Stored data

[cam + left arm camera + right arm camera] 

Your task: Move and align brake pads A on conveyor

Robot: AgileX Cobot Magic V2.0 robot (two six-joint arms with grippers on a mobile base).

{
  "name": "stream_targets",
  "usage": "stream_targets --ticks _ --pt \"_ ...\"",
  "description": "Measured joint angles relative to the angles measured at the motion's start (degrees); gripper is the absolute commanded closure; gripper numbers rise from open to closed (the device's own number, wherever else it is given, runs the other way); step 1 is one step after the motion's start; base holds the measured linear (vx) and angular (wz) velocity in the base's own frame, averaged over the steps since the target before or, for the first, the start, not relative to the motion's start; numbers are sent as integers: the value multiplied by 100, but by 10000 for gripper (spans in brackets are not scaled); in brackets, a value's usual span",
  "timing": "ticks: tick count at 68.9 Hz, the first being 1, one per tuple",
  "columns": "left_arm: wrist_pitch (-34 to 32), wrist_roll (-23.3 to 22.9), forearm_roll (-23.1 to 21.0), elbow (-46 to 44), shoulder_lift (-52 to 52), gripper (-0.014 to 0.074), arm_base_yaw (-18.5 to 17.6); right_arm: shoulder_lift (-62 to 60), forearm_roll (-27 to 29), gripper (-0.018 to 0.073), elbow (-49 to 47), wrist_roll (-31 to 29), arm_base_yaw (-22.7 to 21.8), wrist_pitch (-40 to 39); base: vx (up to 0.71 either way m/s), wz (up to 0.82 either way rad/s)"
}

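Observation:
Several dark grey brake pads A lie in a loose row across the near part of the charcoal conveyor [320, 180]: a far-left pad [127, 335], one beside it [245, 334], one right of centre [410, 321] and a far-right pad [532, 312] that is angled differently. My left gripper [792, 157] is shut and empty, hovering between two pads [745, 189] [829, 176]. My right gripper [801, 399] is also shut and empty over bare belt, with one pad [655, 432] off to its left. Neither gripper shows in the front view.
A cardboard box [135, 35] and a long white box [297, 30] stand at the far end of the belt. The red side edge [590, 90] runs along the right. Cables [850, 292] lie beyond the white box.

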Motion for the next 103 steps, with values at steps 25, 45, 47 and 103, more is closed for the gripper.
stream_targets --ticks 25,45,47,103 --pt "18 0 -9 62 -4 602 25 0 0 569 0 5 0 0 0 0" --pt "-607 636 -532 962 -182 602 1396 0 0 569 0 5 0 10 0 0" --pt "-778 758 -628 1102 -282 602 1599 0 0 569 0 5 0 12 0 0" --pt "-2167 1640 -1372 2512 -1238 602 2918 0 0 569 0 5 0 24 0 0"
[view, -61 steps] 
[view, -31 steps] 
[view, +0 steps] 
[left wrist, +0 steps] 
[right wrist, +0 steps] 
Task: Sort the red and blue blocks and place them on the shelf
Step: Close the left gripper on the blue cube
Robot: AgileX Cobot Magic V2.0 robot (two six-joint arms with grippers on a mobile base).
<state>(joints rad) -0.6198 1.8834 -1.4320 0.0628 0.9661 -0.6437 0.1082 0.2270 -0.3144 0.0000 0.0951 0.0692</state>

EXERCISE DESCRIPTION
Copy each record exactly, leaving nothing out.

RESPONSE FOR THIS EXERCISE
[cam + left arm camera + right arm camera] 

Your task: Move and align brake pads A on conveyor

Robot: AgileX Cobot Magic V2.0 robot (two six-joint arms with grippers on a mobile base).

{
  "name": "stream_targets",
  "usage": "stream_targets --ticks _ --pt \"_ ...\"",
  "description": "Measured joint angles relative to the angles measured at the motion's start (degrees); gripper is the absolute commanded closure; gripper numbers rise from open to closed (the device's own number, wherever else it is given, runs the other way); step 1 is one step after the motion's start; base holds the measured linear (vx) and angular (wz) velocity in the base's own frame, averaged over the steps since the target before or, for the first, the start, not relative to the motion's start; numbers are sent as integers: the value multiplied by 100, but by 10000 for gripper (spans in brackets are not scaled); in brackets, a value's usual span",
  "timing": "ticks: tick count at 68.9 Hz, the first being 1, one per tuple",
  "columns": "left_arm: wrist_pitch (-34 to 32), wrist_roll (-23.3 to 22.9), forearm_roll (-23.1 to 21.0), elbow (-46 to 44), shoulder_lift (-52 to 52), gripper (-0.014 to 0.074), arm_base_yaw (-18.5 to 17.6); right_arm: shoulder_lift (-62 to 60), forearm_roll (-27 to 29), gripper (-0.018 to 0.073), elbow (-49 to 47), wrist_roll (-31 to 29), arm_base_yaw (-22.7 to 21.8), wrist_pitch (-40 to 39); base: vx (up to 0.71 either way m/s), wz (up to 0.82 either way rad/s)"
}

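Observation:
Several dark grey brake pads A lie in a loose row across the near part of the charcoal conveyor [320, 180]: a far-left pad [127, 335], one beside it [245, 334], one right of centre [410, 321] and a far-right pad [532, 312] that is angled differently. My left gripper [792, 157] is shut and empty, hovering between two pads [745, 189] [829, 176]. My right gripper [801, 399] is also shut and empty over bare belt, with one pad [655, 432] off to its left. Neither gripper shows in the front view.
A cardboard box [135, 35] and a long white box [297, 30] stand at the far end of the belt. The red side edge [590, 90] runs along the right. Cables [850, 292] lie beyond the white box.
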
Motion for the next 103 steps, with values at steps 25, 45, 47 and 103, more is closed for the gripper.
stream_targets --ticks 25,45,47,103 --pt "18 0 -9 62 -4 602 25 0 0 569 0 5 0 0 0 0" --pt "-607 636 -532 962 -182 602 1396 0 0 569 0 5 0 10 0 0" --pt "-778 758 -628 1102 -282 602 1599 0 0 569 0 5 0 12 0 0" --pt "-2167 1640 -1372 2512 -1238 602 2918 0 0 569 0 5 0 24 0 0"
[view, -61 steps] 
[view, -31 steps] 
[view, +0 steps] 
[left wrist, +0 steps] 
[right wrist, +0 steps] 
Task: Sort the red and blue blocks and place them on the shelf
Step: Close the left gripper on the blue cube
Robot: AgileX Cobot Magic V2.0 robot (two six-joint arms with grippers on a mobile base).
<state>(joints rad) -0.6198 1.8834 -1.4320 0.0628 0.9661 -0.6437 0.1082 0.2270 -0.3144 0.0000 0.0951 0.0692</state>

Nothing remains to be done in this exercise.